+++ Record excerpts
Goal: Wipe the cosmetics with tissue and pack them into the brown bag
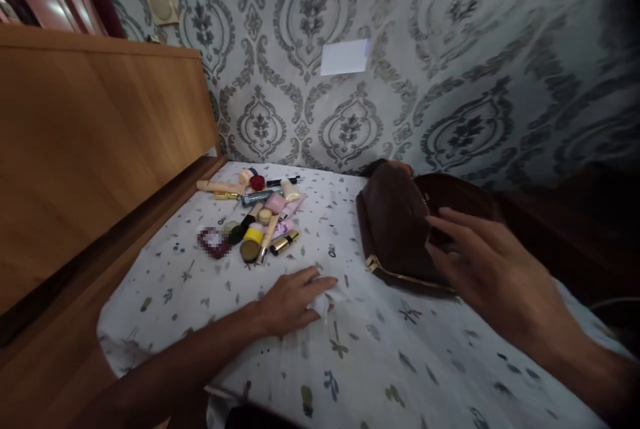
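Brown zippered bag (400,229) at right, cosmetics (265,216) at left.
My left hand (293,299) pinches a white tissue (321,305) on the printed sheet (370,362); my right hand (493,272), fingers loosely spread, touches or nears the bag, I can't tell which.

We identify a home interior by its ornate wallpaper (350,99), wooden furniture (100,116), printed cloth (370,362), cosmetics (275,203) and brown bag (395,222).

Left hand (296,297) holds something white (320,307) — right hand (493,266) is by a brown bag (393,222).
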A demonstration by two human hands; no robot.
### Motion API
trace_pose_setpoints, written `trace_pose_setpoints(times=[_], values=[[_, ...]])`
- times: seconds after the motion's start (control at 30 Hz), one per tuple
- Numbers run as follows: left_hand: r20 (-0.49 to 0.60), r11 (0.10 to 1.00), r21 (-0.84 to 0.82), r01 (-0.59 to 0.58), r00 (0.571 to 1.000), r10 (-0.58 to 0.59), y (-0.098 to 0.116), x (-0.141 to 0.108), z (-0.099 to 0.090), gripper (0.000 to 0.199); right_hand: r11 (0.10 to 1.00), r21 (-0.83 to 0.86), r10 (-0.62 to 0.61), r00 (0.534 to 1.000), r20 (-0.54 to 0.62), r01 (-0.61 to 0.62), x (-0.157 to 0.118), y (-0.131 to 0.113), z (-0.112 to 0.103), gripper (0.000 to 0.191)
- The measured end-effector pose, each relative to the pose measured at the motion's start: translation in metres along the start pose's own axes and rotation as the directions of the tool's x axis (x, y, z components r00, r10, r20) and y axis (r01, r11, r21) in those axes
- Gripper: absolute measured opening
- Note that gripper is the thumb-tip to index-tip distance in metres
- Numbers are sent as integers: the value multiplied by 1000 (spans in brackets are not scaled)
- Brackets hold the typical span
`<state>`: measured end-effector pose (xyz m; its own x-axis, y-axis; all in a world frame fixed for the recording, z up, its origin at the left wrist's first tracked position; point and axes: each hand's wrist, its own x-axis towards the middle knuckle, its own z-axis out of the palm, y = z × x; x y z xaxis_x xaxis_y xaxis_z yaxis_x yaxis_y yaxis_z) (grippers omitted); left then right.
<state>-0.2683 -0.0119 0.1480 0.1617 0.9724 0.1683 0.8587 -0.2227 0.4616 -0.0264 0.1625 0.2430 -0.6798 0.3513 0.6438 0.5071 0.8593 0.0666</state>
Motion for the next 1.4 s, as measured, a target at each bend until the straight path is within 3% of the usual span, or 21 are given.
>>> trace_pose_setpoints(times=[0.07, 0.13, 0.23, 0.3, 0.37, 0.43, 0.47, 0.53, 0.63, 0.73, 0.8, 1.0, 1.17, 1.4], values=[[-39, 1000, -21, 7, 999, -8, 0, 0, -4, 59, 980, 192, -53, 998, -27, 57, -1, -29, 7, 27], [-106, 999, -47, 13, 994, -17, -1, 1, -6, 54, 912, 407, -66, 997, 32, 47, -6, -57, 21, 24], [-248, 995, -95, 44, 967, -66, -6, 1, -9, 47, 723, 657, 68, 969, 238, -212, -13, -93, 49, 23], [-343, 991, -118, 62, 934, -99, -10, 1, -17, 43, 474, 753, 182, 888, 423, -456, -13, -112, 66, 28], [-425, 988, -129, 81, 896, -129, -15, -1, -33, 40, 151, 745, 232, 756, 613, -650, -11, -127, 78, 34], [-504, 981, -144, 126, 844, -183, -24, -6, -55, 39, -83, 679, 231, 648, 725, -730, -8, -137, 87, 37], [-533, 977, -151, 148, 820, -207, -32, -9, -68, 39, -142, 661, 232, 625, 745, -736, -7, -140, 90, 37], [-597, 966, -147, 211, 760, -257, -53, -20, -93, 40, -175, 674, 239, 633, 736, -718, -9, -145, 96, 37], [-672, 931, -117, 347, 663, -331, -92, -44, -120, 42, -160, 730, 253, 687, 681, -665, -19, -148, 105, 40], [-652, 824, -6, 566, 623, -433, -127, -72, -129, 47, -142, 774, 239, 738, 631, -617, -29, -148, 113, 44], [-635, 782, 13, 623, 609, -475, -140, -87, -124, 52, -130, 784, 202, 758, 620, -607, -33, -147, 115, 45], [-527, 700, 96, 708, 633, -568, -138, -97, -95, 71, -124, 787, 159, 771, 617, -604, -34, -147, 113, 42], [-348, 630, 247, 736, 675, -651, -125, -90, -93, 100, -133, 780, 140, 767, 626, -612, -35, -147, 113, 40], [-322, 644, 347, 682, 732, -601, -131, -96, -92, 89, -170, 745, 148, 730, 667, -645, -37, -150, 114, 38]])
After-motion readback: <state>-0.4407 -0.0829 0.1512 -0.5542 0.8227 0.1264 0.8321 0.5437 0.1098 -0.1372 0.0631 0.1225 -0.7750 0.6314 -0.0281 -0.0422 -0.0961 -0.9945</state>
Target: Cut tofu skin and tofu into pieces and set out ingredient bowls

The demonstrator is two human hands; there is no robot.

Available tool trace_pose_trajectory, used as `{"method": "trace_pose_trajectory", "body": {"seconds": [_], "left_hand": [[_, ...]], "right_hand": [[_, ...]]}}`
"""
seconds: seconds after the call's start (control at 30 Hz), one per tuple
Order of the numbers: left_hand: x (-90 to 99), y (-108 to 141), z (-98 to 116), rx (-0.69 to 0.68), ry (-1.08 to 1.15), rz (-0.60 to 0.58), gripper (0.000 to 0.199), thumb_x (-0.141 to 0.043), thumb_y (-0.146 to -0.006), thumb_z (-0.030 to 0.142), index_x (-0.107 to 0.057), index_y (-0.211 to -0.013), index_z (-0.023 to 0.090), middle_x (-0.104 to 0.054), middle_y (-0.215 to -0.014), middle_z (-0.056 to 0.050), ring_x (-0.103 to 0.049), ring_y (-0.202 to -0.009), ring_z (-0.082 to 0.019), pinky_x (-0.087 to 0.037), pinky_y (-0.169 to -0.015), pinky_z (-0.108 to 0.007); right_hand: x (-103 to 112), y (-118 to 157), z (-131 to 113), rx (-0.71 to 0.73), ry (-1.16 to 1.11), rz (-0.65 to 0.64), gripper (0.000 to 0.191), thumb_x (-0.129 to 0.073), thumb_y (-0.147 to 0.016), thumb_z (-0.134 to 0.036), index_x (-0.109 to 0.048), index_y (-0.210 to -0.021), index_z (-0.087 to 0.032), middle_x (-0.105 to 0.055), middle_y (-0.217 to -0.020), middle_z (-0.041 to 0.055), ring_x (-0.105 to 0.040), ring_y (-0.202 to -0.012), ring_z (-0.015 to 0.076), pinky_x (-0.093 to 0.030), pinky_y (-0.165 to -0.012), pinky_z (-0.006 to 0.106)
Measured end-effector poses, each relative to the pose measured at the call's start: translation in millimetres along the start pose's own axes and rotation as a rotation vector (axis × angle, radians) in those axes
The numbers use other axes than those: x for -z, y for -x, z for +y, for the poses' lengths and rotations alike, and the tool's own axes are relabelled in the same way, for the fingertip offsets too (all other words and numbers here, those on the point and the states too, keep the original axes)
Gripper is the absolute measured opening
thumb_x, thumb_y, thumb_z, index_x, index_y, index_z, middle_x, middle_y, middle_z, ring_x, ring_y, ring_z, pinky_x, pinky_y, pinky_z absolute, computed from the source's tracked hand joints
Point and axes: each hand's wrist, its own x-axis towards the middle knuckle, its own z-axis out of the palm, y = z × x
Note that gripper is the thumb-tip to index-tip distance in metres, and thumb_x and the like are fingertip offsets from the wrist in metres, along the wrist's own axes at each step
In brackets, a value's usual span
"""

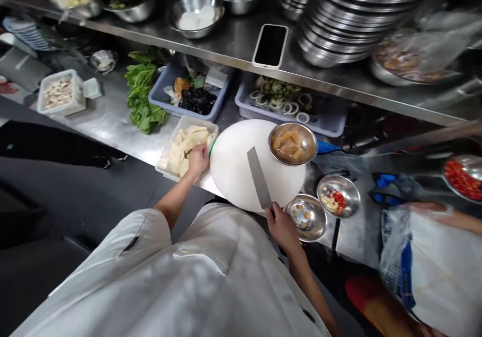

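My left hand (199, 160) reaches into a clear plastic tub (162, 165) of pale cream-coloured pieces (179, 148). Its fingers are curled among them, and what they grip is hidden. In my right hand (282, 226) is the handle of a kitchen knife (259, 177). The long grey blade lies over the round white cutting board (231, 169), pointing away from me. On the board's far right edge stands a metal bowl (271, 151) of pale orange slices (289, 142). Close to my right hand is another metal bowl (314, 234) with small yellowish bits.
Chopped red and pale pieces fill part of a bowl (356, 196) at right. Behind the board are two blue trays (158, 101) of ingredients, with leafy greens (145, 96) to the left. A phone (270, 45) and stacked bowls (335, 30) occupy the shelf. Another person's white clothing (444, 261) shows at right.
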Motion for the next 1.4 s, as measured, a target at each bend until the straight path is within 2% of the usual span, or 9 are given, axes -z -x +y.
{"method": "trace_pose_trajectory", "body": {"seconds": [0.1, 0.2, 0.3, 0.47, 0.7, 0.83, 1.07, 1.2, 1.4], "left_hand": [[12.0, 10, -60, 0.084, -0.100, -0.132, 0.033, -0.051, -0.087, 0.013, -0.069, -0.114, 0.013, -0.073, -0.110, -0.019, -0.066, -0.115, -0.032, -0.048, -0.105, -0.041], [16.0, -1, -84, 0.014, -0.052, -0.179, 0.054, -0.053, -0.084, 0.012, -0.058, -0.137, 0.004, -0.063, -0.138, -0.026, -0.057, -0.134, -0.034, -0.044, -0.115, -0.042], [16.6, -34, -83, -0.036, 0.004, -0.162, 0.060, -0.057, -0.083, 0.013, -0.053, -0.142, 0.001, -0.055, -0.148, -0.028, -0.051, -0.141, -0.034, -0.040, -0.119, -0.041], [5.4, -75, -71, 0.178, 0.056, -0.314, 0.029, -0.068, -0.080, 0.020, -0.070, -0.108, 0.014, -0.077, -0.111, -0.016, -0.068, -0.119, -0.034, -0.049, -0.108, -0.040], [-12.7, -57, -78, 0.432, 0.250, -0.348, 0.037, -0.088, -0.066, 0.034, -0.068, -0.092, 0.015, -0.077, -0.100, -0.018, -0.072, -0.110, -0.037, -0.058, -0.088, -0.037], [-9.2, -61, -82, 0.467, 0.450, -0.457, 0.042, -0.095, -0.055, 0.028, -0.069, -0.087, 0.017, -0.078, -0.085, -0.010, -0.075, -0.091, -0.029, -0.061, -0.071, -0.032], [5.8, -72, -78, 0.533, 0.678, -0.541, 0.058, -0.099, -0.043, 0.024, -0.073, -0.094, 0.015, -0.079, -0.087, -0.010, -0.076, -0.086, -0.031, -0.063, -0.071, -0.035], [12.3, -63, -74, 0.702, 0.836, -0.605, 0.061, -0.098, -0.048, 0.024, -0.072, -0.102, 0.015, -0.079, -0.087, -0.010, -0.076, -0.084, -0.033, -0.065, -0.071, -0.042], [22.0, -44, -74, 0.624, 1.001, -0.664, 0.060, -0.091, -0.065, 0.028, -0.067, -0.119, 0.019, -0.080, -0.097, -0.009, -0.077, -0.093, -0.027, -0.065, -0.081, -0.042]], "right_hand": [[-3, -22, -27, -0.030, 0.159, -0.106, 0.020, -0.043, -0.107, -0.026, -0.059, -0.115, -0.018, -0.076, -0.089, 0.0130, -0.070, -0.080, 0.0257, -0.034, -0.066, 0.030], [-4, -34, -46, -0.021, 0.257, -0.118, 0.020, -0.041, -0.109, -0.025, -0.058, -0.116, -0.017, -0.076, -0.091, 0.0136, -0.070, -0.080, 0.0247, -0.030, -0.064, 0.030], [-4, -40, -55, -0.003, 0.300, -0.124, 0.021, -0.039, -0.110, -0.026, -0.058, -0.116, -0.017, -0.075, -0.090, 0.0129, -0.069, -0.079, 0.0240, -0.028, -0.063, 0.031], [-7, -46, -51, 0.020, 0.304, -0.086, 0.021, -0.039, -0.111, -0.024, -0.058, -0.115, -0.015, -0.074, -0.087, 0.0118, -0.066, -0.075, 0.0236, -0.026, -0.063, 0.031], [-15, -46, -42, 0.027, 0.220, -0.016, 0.024, -0.041, -0.109, -0.023, -0.058, -0.122, -0.014, -0.075, -0.086, 0.0108, -0.063, -0.073, 0.0217, -0.028, -0.064, 0.031], [-14, -46, -44, -0.008, 0.167, -0.042, 0.023, -0.041, -0.108, -0.023, -0.059, -0.122, -0.015, -0.075, -0.086, 0.0111, -0.064, -0.074, 0.0221, -0.029, -0.065, 0.030], [-15, -48, -40, 0.001, 0.158, -0.015, 0.024, -0.042, -0.108, -0.024, -0.059, -0.123, -0.016, -0.075, -0.087, 0.0100, -0.065, -0.076, 0.0225, -0.031, -0.067, 0.030], [-16, -49, -36, 0.017, 0.175, -0.011, 0.024, -0.040, -0.109, -0.025, -0.058, -0.121, -0.016, -0.074, -0.087, 0.0091, -0.065, -0.075, 0.0224, -0.031, -0.068, 0.030], [-19, -50, -31, 0.018, 0.145, 0.003, 0.023, -0.039, -0.108, -0.026, -0.059, -0.118, -0.017, -0.074, -0.087, 0.0079, -0.063, -0.074, 0.0221, -0.030, -0.067, 0.030]]}}
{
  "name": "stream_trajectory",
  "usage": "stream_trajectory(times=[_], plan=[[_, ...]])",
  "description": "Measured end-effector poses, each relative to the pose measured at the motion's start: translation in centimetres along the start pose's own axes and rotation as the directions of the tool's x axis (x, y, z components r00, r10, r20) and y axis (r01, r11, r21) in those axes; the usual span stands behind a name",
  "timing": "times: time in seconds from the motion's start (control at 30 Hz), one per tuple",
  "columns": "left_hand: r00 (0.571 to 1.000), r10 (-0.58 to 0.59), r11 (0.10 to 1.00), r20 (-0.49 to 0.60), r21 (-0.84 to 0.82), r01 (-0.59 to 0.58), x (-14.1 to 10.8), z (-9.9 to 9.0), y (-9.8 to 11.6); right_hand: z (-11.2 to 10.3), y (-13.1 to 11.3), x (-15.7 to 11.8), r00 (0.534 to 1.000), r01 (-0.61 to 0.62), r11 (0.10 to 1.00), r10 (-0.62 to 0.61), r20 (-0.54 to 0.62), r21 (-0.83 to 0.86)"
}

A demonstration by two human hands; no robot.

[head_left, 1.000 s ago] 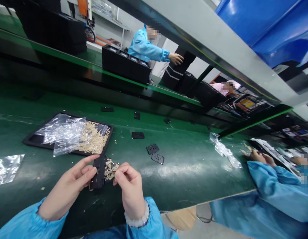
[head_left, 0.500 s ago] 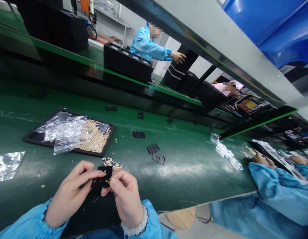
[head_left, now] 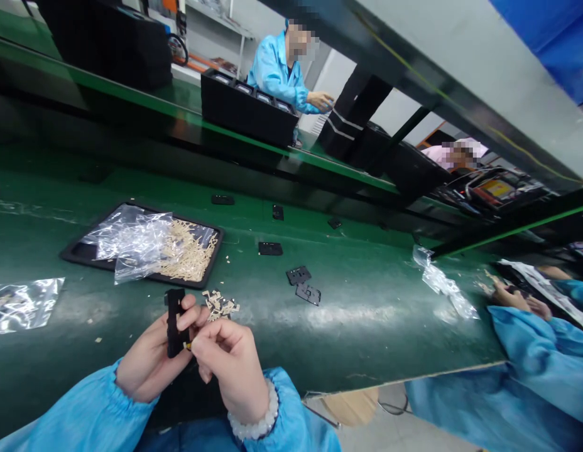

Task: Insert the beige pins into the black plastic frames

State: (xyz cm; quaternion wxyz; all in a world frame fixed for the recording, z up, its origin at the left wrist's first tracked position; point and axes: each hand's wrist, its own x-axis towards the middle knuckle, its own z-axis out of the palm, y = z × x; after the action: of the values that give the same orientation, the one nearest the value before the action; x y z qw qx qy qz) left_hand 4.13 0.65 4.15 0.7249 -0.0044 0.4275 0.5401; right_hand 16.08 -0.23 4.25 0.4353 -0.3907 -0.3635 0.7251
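Observation:
My left hand (head_left: 147, 361) is closed around a black plastic part (head_left: 175, 323), held tilted up on its edge above the bench. My right hand (head_left: 230, 358), with a beaded bracelet at the wrist, is pinched close against the part's lower side. A tiny yellowish bit shows at its fingertips; what it is I cannot make out. Just beyond the fingers lies a small heap of beige and dark pieces (head_left: 220, 306). Farther off, a black tray (head_left: 211, 270) holds many thin beige pieces (head_left: 190, 254) and clear plastic bags (head_left: 131, 235).
Flat black parts (head_left: 308, 294) lie scattered over the green bench (head_left: 357, 314). A clear bag (head_left: 25, 304) is at left, crumpled plastic (head_left: 445, 289) at right. A co-worker's blue sleeve (head_left: 531, 333) is at far right; another person (head_left: 277, 72) stands behind black bins (head_left: 247, 110).
The black part has turned from lying nearly flat to standing on edge in my left hand, whose fingers now wrap round it. My right hand stays pinched beside it. The view has shifted slightly.

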Motion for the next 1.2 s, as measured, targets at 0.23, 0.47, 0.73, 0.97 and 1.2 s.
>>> stream_trajectory(times=[0.23, 0.47, 0.73, 0.97, 1.2], plan=[[0.999, 0.007, 0.999, -0.036, 0.052, -0.005, 0.1, 0.7, 0.2, 0.5, -0.2, -0.1, 0.978, -0.168, 0.965, 0.138, 0.158, 0.202], [0.952, 0.227, 0.863, 0.206, 0.410, -0.295, -0.6, -1.6, 0.2, -0.6, -1.4, 0.5, 0.995, -0.093, 0.962, 0.099, -0.012, 0.257], [0.872, 0.386, 0.651, 0.302, 0.581, -0.489, -1.4, -3.1, -1.0, -0.5, -1.4, 0.7, 0.993, 0.000, 0.968, 0.030, -0.116, 0.249], [0.867, 0.415, 0.695, 0.277, 0.519, -0.498, -2.0, -2.3, -1.2, -0.3, -1.5, 0.5, 0.988, 0.010, 0.966, 0.031, -0.153, 0.257], [0.984, 0.123, 0.981, -0.129, 0.163, -0.101, -1.5, 1.2, 0.5, 0.0, -1.3, -0.4, 0.989, -0.034, 0.987, 0.056, -0.139, 0.160]])
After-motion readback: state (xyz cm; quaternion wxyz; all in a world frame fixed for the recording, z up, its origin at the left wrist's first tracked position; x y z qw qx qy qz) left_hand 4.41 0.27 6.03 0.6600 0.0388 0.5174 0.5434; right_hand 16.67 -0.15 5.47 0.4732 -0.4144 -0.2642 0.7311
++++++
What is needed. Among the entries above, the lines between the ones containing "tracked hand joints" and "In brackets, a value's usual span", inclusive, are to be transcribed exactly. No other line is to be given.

Answer section.
thumb_x, thumb_y, thumb_z, index_x, index_y, index_z, middle_x, middle_y, middle_z, ring_x, ring_y, ring_z, pinky_x, pinky_y, pinky_z absolute, computed from the source's tracked hand joints
Point and axes: each hand's wrist, its own x-axis towards the middle knuckle, its own z-axis out of the palm, y = z × x
Note that gripper is the thumb-tip to index-tip distance in metres, and thumb_x and the like are fingertip offsets from the wrist in metres, along the wrist's own axes at each step
In brackets, a value's usual span

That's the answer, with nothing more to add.